Only these lines of the data below are wanted: the one with "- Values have", the one with "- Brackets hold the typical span", and any lines between them, each repeated exactly.

Segment Start: The data

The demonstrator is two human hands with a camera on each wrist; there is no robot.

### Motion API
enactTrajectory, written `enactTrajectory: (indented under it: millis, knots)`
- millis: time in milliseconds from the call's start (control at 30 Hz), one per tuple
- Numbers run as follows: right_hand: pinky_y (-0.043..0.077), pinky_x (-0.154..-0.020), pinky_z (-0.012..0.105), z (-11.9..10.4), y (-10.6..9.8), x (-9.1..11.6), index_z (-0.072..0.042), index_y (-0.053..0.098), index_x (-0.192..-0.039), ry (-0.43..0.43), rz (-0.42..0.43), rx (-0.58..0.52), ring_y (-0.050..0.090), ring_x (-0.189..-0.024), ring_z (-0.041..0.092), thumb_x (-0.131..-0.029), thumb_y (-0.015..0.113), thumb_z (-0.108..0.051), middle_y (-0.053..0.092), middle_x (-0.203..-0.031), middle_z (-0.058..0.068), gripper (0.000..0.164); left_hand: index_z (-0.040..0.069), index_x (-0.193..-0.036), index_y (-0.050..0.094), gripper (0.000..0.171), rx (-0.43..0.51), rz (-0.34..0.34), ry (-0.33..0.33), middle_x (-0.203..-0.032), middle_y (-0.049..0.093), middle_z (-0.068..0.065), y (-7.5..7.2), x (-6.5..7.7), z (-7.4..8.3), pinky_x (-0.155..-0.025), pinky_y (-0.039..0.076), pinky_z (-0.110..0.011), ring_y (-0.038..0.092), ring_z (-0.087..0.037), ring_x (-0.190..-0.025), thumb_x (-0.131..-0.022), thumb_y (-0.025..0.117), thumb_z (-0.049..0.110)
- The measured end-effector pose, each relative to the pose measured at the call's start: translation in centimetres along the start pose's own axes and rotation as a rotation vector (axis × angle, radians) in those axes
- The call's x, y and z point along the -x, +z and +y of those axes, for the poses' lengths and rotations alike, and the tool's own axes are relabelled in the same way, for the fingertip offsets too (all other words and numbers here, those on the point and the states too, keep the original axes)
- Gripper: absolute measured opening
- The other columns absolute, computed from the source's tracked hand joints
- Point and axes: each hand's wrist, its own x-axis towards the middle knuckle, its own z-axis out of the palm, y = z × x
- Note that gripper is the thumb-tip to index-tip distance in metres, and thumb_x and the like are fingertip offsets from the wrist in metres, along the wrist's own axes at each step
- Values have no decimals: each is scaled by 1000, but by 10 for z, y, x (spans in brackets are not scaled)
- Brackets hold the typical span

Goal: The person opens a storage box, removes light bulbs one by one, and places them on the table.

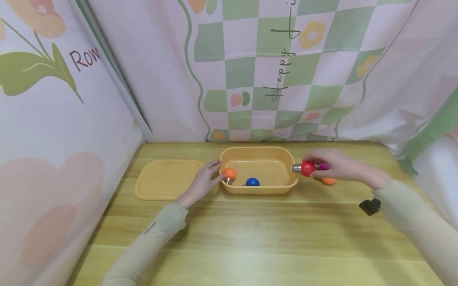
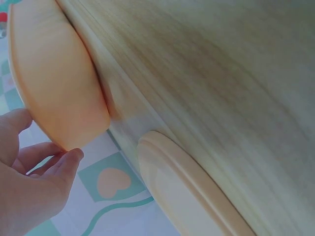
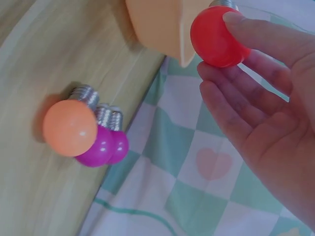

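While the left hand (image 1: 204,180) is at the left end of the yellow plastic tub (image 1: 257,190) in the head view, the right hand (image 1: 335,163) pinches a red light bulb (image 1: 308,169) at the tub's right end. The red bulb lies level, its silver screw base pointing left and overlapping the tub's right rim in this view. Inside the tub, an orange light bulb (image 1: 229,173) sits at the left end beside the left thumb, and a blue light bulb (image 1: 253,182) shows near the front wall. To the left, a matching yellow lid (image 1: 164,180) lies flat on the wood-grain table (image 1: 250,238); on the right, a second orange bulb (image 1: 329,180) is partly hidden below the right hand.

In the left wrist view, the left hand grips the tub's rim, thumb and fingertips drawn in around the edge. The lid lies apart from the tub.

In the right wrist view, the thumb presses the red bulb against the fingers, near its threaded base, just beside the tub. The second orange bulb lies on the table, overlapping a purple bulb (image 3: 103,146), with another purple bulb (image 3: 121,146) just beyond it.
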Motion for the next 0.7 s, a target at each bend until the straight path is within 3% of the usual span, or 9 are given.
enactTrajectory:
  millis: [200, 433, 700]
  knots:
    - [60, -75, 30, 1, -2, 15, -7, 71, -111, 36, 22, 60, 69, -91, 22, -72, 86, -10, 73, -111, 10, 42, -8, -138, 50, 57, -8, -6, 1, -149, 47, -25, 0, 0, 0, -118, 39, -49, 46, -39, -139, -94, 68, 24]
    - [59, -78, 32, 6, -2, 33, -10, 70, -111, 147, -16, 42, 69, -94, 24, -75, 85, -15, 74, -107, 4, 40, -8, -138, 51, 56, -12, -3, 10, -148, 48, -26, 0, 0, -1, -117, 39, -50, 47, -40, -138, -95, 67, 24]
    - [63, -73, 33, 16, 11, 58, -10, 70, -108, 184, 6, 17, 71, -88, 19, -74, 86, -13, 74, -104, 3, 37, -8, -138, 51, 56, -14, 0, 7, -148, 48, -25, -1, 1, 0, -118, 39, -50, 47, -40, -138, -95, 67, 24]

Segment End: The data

• Solution for this exercise:
- Values have no decimals: each is scaled by 1000, but by 10 for z, y, x (spans in brackets are not scaled)
- Brackets hold the typical span

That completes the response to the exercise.